Two customer journey tactics for the energy sector

One of the key points to land a value proposition is to articulate a good Customer Journey.

Find out more about two customer journey tactics for the energy sector.

Paula Martínez Roa Follow

Reading time: 4 min

In a previous post we talked about a typology of journeys but, apart from typifying them and validating them with users, it is necessary to have techniques to improve them.

There are multiple tactics that we can use to analyse a customer journey in order to be successful. Today I bring an example where we have used two of those tactics to improve the understanding of the value proposition of clean energy photovoltaics.

Phase Reordering Tactic

Matching the order of the contacts a customer has with your service to that customer’s natural decision-making process helps improve the final experience.

Uber revolutionised the urban transport market by anticipating the cost of the ride before you got into the taxi. You could finally know how much the ride was going to cost before you took it. It took technology to allow us to estimate the journey to be able to do that re-phasing, but sometimes it’s not about having the technology available, it’s about simply spotting the problem and understanding the users.

Amazon in recent years has worked on many experiments to improve online shopping. One of its works has been ‘Try first, pay later’ for clothes shopping. This service allows you to try on clothes at home and after 7 days you are only charged for what you keep. It is a good example of reordering phases of the customer’s natural process that online shopping did not allow until now. Why should a customer pay for products that he/she does not know if he/she will keep?

Another example is working in the energy sector by reordering stages of the Journey. Giving the customer value by creating a photovoltaic simulation of their own buildings, calculating the solar yield of each of their industrial plants, before asking them to make the effort to send us their electricity bill. Why would a company want to make an effort before knowing if a value proposition fits in their context?

Starting strong

Another second Journey improvement tactic is called Starting strong. When the initial experience is strong and satisfying, the user will have better expectations and be more likely to want to use our services. This is the importance of staging.

One example is real estate developers, who create a simulation of your life in your new home through a show flat with designer furniture, which you may never buy, but which immerses you in an immersive experience).

It also has to do with the Halo effect, i.e. the cognitive bias by which we tend to make an overall assessment of a service (or person) based on the specific characteristics we have observed.

As for the non-linear perception that people make of experiences, people do not judge events by complete experiences, not all points of contact are weighted equally, but we judge by small pieces in which our emotions were the protagonists, as the Nobel Prize winner Daniel Kahneman has well studied.

In the case we have explained, to enhance the experience, the beginning was anticipated in a memorable way. By creating a new point of contact to contextualise the value proposition and explain it from the real image of the clients’ headquarters with a superimposed layer of their solar radiation. We didn’t show a solar panel, we showed the performance of the roof.
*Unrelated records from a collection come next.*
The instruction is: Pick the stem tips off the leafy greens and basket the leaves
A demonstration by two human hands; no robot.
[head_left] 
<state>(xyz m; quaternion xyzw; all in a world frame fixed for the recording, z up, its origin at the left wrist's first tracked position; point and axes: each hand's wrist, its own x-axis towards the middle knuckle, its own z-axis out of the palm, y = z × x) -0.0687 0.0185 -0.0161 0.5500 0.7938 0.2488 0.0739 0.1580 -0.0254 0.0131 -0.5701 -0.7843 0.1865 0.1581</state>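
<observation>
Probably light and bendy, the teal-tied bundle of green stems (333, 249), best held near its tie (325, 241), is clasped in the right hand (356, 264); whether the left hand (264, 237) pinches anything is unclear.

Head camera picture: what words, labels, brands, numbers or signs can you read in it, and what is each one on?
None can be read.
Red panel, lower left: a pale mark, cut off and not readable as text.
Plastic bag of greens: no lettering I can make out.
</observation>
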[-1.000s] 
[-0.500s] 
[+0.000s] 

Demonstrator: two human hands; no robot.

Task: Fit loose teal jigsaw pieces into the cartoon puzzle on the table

This generates a powerful effect on the customer, but to do all the images of the customer sites one by one with overlapping layers of solar performance was unfeasible.

To make that touch point scalable to all our potential customers, we used automation.

Automation vs orchestration

One of the design principles we were clear on was that we did not want to automate the entire process, the orchestration was on our side, we only relegated repetitive tasks that require management of large volumes of data to automation. We kept control at the strategic points that required critical thinking. This gave us an exponential degree of efficiency compared to doing it manually, but without losing control of the key points of the process.

We also achieved a degree of personalisation that would not have been possible by hand, or at least not with the human resources we had available.

The result was that we managed to create, with this example, a new point of contact with a dossier of our personalised value proposition at each customer site, with photovoltaic, economic amortisation and energy production data in less than two hours, without asking for any data from the customer, with a high user impact (with the first print run).

Customer experience and Employee experience

Our approach in photovoltaics was 100% customer experience because we needed to bring more value from the first contact and reduce requests that generated a high effort for our customers at a very early stage.

But it is also a 100% employee experience approach. Doing repetitive tasks is frustrating for any worker and takes time away from being able to focus on where we really provide differential value. Automating these types of points in the processes generates that our sales force can dedicate itself to giving proximity and trust to the customer.